Beijing's wholesale market cluster sparks fear of a repeat of Wuhan's ordeal

After largely bringing the coronavirus under control, and keeping Beijing out of the fray, China is facing the possibility of a fresh outbreak, this time focused on a cluster involving the Xinfadi wholesale market in Beijing. That the coronavirus was found on a chopping board for cutting imported salmon has sparked much debate about transmission via salmon, and the prospect of a second wave of Covid-19. Zaobao correspondent Yang Danxu weighs up how Beijing will tackle the problem.
Salmon has been taken off the shelves at a supermarket in Fengtai District, Beijing, 13 June 2020. (Zhang Yu/CNS)
Salmon has been taken off the shelves at a supermarket in Fengtai District, Beijing, 13 June 2020. (Zhang Yu/CNS)

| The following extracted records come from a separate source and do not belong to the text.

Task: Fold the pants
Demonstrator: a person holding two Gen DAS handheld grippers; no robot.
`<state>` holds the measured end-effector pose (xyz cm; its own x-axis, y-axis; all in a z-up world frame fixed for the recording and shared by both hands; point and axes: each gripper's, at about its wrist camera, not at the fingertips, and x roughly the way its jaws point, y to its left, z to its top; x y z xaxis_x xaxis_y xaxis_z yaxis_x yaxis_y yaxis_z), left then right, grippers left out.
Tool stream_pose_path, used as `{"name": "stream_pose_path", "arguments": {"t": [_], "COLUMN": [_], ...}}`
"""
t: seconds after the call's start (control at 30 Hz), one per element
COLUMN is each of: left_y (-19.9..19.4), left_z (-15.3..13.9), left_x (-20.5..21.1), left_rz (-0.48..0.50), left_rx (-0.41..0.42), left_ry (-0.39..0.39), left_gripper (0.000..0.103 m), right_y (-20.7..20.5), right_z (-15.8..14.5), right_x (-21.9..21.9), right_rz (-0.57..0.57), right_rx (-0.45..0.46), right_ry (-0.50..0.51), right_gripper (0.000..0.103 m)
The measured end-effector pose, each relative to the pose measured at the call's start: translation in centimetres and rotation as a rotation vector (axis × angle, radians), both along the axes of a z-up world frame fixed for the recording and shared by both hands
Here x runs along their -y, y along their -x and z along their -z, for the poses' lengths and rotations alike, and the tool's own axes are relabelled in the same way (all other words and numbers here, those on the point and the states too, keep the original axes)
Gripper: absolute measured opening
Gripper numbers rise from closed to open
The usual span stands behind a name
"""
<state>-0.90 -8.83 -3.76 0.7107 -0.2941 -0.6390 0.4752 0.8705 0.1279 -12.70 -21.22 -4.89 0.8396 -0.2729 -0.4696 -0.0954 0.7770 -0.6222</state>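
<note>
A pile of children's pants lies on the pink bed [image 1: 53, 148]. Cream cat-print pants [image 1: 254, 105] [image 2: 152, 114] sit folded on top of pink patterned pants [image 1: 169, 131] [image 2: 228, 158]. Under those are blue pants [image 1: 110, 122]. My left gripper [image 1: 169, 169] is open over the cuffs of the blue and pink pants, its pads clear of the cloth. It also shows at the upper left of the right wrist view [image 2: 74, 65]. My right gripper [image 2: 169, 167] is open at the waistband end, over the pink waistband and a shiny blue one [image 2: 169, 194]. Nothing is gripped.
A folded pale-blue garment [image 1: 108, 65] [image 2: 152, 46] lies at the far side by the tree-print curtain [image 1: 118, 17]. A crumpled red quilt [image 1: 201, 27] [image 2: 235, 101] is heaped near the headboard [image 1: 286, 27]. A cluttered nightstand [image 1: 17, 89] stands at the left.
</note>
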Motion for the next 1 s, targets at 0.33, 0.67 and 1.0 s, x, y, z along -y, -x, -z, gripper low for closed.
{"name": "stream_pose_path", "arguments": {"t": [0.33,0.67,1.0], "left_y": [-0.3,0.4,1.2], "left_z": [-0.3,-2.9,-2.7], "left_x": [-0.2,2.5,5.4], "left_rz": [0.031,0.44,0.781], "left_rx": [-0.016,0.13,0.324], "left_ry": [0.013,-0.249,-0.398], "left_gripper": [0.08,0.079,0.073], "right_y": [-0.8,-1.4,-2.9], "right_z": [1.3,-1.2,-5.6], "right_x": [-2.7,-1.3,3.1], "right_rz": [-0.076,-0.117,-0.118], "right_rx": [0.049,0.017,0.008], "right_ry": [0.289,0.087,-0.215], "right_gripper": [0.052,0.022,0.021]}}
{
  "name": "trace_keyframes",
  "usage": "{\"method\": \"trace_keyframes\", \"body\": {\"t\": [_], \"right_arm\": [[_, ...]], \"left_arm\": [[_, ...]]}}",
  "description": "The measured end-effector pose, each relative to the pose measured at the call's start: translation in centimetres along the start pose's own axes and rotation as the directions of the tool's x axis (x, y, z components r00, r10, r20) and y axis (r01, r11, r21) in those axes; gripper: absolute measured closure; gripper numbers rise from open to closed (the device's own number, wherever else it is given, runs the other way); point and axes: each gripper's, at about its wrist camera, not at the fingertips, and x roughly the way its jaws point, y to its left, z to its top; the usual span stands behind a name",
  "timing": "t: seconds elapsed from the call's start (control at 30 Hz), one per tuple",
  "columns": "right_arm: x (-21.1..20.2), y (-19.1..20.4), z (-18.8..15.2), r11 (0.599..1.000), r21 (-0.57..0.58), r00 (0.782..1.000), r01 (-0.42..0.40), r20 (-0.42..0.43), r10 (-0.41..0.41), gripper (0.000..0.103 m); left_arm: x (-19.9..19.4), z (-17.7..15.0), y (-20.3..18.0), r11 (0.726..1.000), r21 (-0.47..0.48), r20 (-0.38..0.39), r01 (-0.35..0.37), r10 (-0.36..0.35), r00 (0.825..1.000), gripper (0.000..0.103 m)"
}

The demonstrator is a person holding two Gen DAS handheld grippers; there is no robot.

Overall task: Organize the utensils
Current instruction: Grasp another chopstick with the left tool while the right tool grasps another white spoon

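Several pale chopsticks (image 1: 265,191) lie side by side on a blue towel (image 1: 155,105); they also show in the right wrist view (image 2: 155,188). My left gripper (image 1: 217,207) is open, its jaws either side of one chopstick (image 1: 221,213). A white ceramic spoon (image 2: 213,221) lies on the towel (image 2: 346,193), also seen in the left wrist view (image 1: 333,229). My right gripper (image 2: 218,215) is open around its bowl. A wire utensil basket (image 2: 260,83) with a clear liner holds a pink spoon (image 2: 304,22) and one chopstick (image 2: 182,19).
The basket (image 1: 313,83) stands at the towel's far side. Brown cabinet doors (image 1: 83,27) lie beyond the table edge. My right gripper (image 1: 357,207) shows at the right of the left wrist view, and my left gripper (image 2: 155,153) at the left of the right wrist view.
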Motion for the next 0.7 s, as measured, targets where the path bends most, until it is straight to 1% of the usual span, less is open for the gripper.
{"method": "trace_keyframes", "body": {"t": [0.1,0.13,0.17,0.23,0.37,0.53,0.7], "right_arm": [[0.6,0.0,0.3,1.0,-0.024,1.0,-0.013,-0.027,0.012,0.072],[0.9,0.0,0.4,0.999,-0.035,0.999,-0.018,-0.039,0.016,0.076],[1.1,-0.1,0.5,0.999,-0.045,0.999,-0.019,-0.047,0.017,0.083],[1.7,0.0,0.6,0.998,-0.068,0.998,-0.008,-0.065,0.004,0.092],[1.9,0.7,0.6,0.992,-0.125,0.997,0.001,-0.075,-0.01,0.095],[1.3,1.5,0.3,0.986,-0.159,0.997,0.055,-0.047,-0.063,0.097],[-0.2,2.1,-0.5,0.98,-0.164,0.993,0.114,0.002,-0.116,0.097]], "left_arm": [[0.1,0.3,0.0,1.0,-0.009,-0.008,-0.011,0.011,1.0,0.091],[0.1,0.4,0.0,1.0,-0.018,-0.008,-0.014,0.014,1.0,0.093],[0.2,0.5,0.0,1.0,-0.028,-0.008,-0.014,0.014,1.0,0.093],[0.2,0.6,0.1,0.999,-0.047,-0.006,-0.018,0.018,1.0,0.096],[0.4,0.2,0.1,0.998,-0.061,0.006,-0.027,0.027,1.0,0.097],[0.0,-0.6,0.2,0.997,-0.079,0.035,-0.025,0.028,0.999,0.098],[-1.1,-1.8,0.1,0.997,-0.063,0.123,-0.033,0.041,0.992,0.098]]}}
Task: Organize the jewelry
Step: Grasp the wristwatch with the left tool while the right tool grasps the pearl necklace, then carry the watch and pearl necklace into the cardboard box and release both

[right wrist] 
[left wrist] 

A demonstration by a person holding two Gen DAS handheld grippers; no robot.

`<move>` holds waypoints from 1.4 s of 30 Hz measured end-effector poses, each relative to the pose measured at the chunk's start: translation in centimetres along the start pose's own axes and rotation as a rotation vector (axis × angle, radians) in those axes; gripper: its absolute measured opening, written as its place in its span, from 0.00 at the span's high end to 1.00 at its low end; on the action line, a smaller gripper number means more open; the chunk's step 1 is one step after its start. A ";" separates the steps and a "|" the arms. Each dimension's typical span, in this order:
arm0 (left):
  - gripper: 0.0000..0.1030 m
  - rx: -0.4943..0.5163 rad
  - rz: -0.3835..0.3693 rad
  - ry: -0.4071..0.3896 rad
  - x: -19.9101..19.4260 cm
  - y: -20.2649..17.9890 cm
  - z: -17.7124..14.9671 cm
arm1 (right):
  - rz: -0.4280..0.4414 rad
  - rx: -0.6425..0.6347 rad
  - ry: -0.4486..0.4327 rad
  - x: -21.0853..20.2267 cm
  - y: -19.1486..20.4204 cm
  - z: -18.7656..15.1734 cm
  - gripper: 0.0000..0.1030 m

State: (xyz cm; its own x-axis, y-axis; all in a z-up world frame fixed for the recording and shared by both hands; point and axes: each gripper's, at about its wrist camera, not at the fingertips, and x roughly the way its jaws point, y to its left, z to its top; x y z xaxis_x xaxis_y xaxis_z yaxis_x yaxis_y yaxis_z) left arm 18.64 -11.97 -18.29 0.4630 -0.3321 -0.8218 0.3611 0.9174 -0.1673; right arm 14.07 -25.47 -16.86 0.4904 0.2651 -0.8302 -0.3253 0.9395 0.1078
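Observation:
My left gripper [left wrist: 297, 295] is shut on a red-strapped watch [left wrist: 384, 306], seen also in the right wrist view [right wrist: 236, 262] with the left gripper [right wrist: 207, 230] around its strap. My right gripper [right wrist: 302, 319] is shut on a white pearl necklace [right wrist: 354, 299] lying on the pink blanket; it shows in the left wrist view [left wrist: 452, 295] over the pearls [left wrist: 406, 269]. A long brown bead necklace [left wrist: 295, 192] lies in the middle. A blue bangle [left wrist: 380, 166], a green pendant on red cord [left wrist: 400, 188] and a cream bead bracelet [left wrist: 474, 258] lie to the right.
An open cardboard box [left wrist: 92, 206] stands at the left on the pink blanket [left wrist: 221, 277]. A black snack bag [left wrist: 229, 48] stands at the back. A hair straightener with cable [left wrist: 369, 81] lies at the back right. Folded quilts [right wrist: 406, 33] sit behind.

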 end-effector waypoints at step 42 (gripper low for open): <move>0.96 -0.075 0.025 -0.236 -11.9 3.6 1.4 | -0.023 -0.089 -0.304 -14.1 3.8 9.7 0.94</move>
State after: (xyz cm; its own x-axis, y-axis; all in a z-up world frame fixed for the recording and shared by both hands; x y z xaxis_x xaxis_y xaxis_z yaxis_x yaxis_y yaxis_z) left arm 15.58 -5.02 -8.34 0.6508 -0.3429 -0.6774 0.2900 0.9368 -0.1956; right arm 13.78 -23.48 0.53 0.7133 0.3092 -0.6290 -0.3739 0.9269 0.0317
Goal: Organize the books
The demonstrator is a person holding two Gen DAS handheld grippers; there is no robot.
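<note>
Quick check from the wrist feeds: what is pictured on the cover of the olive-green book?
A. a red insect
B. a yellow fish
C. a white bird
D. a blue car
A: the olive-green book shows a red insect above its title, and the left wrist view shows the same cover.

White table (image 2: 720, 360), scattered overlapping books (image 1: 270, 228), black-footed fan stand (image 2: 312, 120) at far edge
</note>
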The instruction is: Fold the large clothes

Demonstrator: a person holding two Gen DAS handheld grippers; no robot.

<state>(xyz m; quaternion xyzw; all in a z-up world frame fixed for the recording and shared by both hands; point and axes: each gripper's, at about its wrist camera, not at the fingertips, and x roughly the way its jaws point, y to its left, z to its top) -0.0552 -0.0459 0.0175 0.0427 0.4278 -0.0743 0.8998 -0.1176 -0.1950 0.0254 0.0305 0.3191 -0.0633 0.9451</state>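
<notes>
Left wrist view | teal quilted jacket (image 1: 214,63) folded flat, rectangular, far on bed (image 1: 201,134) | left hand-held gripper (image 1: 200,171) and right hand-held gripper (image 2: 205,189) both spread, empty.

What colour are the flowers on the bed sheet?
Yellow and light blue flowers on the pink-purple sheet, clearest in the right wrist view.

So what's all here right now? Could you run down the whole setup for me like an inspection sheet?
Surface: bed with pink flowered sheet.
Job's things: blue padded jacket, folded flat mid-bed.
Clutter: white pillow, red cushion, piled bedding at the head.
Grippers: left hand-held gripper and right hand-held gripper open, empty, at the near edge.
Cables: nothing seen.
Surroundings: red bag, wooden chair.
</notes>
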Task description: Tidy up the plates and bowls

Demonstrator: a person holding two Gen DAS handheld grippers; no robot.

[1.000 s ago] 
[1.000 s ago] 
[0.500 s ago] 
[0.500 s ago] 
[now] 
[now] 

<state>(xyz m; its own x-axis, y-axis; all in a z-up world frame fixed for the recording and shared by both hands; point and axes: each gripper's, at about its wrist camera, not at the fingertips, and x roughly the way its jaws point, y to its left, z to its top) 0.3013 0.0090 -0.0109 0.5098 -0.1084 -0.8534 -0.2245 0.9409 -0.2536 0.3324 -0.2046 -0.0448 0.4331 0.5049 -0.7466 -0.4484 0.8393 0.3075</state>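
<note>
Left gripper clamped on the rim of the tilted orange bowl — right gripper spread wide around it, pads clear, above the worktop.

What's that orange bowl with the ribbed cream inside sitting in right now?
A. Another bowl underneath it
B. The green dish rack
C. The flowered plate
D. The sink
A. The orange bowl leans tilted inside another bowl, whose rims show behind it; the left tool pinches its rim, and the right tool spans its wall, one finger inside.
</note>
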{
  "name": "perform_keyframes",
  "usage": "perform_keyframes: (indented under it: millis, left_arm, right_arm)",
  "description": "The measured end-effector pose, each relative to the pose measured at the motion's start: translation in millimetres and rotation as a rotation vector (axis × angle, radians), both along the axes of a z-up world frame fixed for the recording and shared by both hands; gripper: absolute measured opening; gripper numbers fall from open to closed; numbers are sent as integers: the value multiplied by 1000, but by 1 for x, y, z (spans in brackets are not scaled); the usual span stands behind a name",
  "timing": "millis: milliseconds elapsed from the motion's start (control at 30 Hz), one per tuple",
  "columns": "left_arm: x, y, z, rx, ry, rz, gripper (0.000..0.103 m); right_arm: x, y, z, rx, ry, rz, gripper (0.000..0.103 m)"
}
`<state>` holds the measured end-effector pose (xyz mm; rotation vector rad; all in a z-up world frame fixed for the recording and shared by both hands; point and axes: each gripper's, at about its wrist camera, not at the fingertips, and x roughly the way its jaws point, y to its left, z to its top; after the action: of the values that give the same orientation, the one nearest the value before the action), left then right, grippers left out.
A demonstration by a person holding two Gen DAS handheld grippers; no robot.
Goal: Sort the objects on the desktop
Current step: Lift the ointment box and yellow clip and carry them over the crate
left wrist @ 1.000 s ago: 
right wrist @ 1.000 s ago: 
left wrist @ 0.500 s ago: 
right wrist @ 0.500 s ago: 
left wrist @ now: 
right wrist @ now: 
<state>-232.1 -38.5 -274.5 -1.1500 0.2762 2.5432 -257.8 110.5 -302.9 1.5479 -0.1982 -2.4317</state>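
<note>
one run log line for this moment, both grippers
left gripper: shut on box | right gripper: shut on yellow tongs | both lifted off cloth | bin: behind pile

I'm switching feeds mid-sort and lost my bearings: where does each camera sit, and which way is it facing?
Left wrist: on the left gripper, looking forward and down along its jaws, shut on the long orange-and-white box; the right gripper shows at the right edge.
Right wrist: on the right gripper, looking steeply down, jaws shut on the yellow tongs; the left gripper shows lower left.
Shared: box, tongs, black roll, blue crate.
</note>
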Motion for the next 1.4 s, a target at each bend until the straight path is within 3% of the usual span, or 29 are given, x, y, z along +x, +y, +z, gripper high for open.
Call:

After 56 days of no new coronavirus cases, Beijing has seen 51 confirmed new local cases in the four days since 11 June, all linked to the Xinfadi wholesale market.

Following investigations, news that the virus was found on a chopping board used by a seller of imported salmon has sparked a frenzy. It was also revealed on we-media that there were confirmed coronavirus cases among workers at a Chilean salmon supplier in March, hinting that infected foreign workers had transmitted the coronavirus to the salmon during capture, processing, and transportation, in turn passing on the virus through the international supply chain.

“Salmon doesn’t even have lungs; how could they get pneumonia?” - Chinese netizen

Salmon products were quickly taken off the shelves of stores and supermarkets in Beijing, and soon after, in many other cities. On social media, the internet community was gripped by “fish phobia”, while Japanese stores clarified that their salmon was genuine local-produced rainbow trout. The theory of salmon as the “culprit” even spread to Singapore — a colleague’s mother told her that elderly housewives were reminding one another not to buy salmon because it could “spread the virus”.

market
A police officer wearing a face mask is seen outside an entrance of the Xinfadi wholesale market, which has been closed for business after new coronavirus infections were detected, in Beijing, 13 June 2020. (CNS via REUTERS)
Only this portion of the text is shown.